RECORDED INFORMATION:
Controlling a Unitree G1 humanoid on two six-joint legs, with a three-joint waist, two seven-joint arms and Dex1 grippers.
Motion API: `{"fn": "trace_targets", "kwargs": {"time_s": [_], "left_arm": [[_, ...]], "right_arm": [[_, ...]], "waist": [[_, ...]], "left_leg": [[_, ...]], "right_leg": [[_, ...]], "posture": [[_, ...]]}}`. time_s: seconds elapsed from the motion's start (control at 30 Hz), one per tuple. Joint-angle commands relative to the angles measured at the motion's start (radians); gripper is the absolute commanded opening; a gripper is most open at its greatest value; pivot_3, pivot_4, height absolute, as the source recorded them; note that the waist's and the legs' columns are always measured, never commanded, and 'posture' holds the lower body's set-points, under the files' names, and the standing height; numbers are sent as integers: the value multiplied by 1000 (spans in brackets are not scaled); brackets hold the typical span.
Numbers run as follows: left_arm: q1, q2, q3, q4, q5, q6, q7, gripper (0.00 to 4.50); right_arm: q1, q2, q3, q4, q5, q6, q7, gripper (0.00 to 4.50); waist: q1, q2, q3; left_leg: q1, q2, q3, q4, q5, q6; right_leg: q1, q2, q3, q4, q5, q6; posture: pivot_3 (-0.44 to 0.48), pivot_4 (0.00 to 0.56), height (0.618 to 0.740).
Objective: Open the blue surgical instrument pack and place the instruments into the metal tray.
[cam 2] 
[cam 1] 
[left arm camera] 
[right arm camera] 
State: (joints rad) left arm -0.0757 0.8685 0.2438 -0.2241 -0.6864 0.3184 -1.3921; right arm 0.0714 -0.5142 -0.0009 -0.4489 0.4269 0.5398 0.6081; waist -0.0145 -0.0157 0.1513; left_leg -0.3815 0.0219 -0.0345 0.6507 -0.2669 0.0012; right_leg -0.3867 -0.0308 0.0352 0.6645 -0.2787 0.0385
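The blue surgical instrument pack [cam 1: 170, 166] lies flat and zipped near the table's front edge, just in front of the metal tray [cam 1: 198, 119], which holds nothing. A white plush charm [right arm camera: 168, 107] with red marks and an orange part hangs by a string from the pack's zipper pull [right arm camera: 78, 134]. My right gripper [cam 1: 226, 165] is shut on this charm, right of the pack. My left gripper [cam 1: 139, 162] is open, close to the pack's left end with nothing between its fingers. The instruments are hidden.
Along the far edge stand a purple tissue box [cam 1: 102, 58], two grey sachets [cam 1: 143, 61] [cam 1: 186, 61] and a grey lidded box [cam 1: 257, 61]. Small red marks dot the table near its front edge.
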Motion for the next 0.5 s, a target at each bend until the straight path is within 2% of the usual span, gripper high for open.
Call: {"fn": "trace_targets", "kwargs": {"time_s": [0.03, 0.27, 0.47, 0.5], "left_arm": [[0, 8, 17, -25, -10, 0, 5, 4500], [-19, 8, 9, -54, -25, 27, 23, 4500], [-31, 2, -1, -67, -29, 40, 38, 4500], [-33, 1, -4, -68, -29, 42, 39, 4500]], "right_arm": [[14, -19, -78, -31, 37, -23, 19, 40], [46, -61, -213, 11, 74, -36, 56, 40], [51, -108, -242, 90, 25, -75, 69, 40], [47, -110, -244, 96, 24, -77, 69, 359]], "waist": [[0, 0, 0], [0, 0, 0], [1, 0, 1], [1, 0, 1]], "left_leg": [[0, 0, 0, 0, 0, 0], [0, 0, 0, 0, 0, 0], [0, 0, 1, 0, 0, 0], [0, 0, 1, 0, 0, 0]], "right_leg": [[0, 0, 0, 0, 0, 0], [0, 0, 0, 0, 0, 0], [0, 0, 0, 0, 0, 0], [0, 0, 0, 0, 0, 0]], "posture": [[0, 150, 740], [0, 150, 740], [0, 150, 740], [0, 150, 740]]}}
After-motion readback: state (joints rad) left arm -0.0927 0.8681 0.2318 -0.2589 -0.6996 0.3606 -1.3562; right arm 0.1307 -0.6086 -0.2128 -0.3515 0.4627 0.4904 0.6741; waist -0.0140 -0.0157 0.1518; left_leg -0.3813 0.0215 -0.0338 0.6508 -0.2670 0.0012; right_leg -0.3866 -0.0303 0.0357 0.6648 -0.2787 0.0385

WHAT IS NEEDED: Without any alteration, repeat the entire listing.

REPLY TO THE TASK:
Controlling a Unitree G1 humanoid on two six-joint legs, with a three-joint waist, two seven-joint arms and Dex1 grippers.
Motion API: `{"fn": "trace_targets", "kwargs": {"time_s": [_], "left_arm": [[_, ...]], "right_arm": [[_, ...]], "waist": [[_, ...]], "left_leg": [[_, ...]], "right_leg": [[_, ...]], "posture": [[_, ...]]}}`. time_s: seconds elapsed from the motion's start (control at 30 Hz), one per tuple. Joint-angle commands relative to the angles measured at the motion's start (radians); gripper is the absolute commanded opening; a gripper is most open at its greatest value; pivot_3, pivot_4, height absolute, as the source recorded them; note that the waist's and the legs' columns are always measured, never commanded, and 'posture' holds the lower body's set-points, under the files' names, and the standing height; numbers are sent as integers: the value multiplied by 1000 (spans in brackets are not scaled); brackets hold the typical span.
Numbers run as follows: left_arm: q1, q2, q3, q4, q5, q6, q7, gripper (0.00 to 4.50); right_arm: q1, q2, q3, q4, q5, q6, q7, gripper (0.00 to 4.50); waist: q1, q2, q3; left_leg: q1, q2, q3, q4, q5, q6; right_leg: q1, q2, q3, q4, q5, q6; posture: pivot_3 (-0.44 to 0.48), pivot_4 (0.00 to 0.56), height (0.618 to 0.740).
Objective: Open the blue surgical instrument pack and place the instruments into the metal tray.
[cam 2] 
[cam 1] 
[left arm camera] 
[right arm camera] 
State: (joints rad) left arm -0.0757 0.8685 0.2438 -0.2241 -0.6864 0.3184 -1.3921; right arm 0.0714 -0.5142 -0.0009 -0.4489 0.4269 0.5398 0.6081; waist -0.0145 -0.0157 0.1513; left_leg -0.3815 0.0219 -0.0345 0.6507 -0.2669 0.0012; right_leg -0.3867 -0.0308 0.0352 0.6645 -0.2787 0.0385
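The blue surgical instrument pack [cam 1: 170, 166] lies flat and zipped near the table's front edge, just in front of the metal tray [cam 1: 198, 119], which holds nothing. A white plush charm [right arm camera: 168, 107] with red marks and an orange part hangs by a string from the pack's zipper pull [right arm camera: 78, 134]. My right gripper [cam 1: 226, 165] is shut on this charm, right of the pack. My left gripper [cam 1: 139, 162] is open, close to the pack's left end with nothing between its fingers. The instruments are hidden.
Along the far edge stand a purple tissue box [cam 1: 102, 58], two grey sachets [cam 1: 143, 61] [cam 1: 186, 61] and a grey lidded box [cam 1: 257, 61]. Small red marks dot the table near its front edge.
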Motion for the next 0.5 s, a target at each bend until the straight path is within 2% of the usual span, gripper high for open.
Call: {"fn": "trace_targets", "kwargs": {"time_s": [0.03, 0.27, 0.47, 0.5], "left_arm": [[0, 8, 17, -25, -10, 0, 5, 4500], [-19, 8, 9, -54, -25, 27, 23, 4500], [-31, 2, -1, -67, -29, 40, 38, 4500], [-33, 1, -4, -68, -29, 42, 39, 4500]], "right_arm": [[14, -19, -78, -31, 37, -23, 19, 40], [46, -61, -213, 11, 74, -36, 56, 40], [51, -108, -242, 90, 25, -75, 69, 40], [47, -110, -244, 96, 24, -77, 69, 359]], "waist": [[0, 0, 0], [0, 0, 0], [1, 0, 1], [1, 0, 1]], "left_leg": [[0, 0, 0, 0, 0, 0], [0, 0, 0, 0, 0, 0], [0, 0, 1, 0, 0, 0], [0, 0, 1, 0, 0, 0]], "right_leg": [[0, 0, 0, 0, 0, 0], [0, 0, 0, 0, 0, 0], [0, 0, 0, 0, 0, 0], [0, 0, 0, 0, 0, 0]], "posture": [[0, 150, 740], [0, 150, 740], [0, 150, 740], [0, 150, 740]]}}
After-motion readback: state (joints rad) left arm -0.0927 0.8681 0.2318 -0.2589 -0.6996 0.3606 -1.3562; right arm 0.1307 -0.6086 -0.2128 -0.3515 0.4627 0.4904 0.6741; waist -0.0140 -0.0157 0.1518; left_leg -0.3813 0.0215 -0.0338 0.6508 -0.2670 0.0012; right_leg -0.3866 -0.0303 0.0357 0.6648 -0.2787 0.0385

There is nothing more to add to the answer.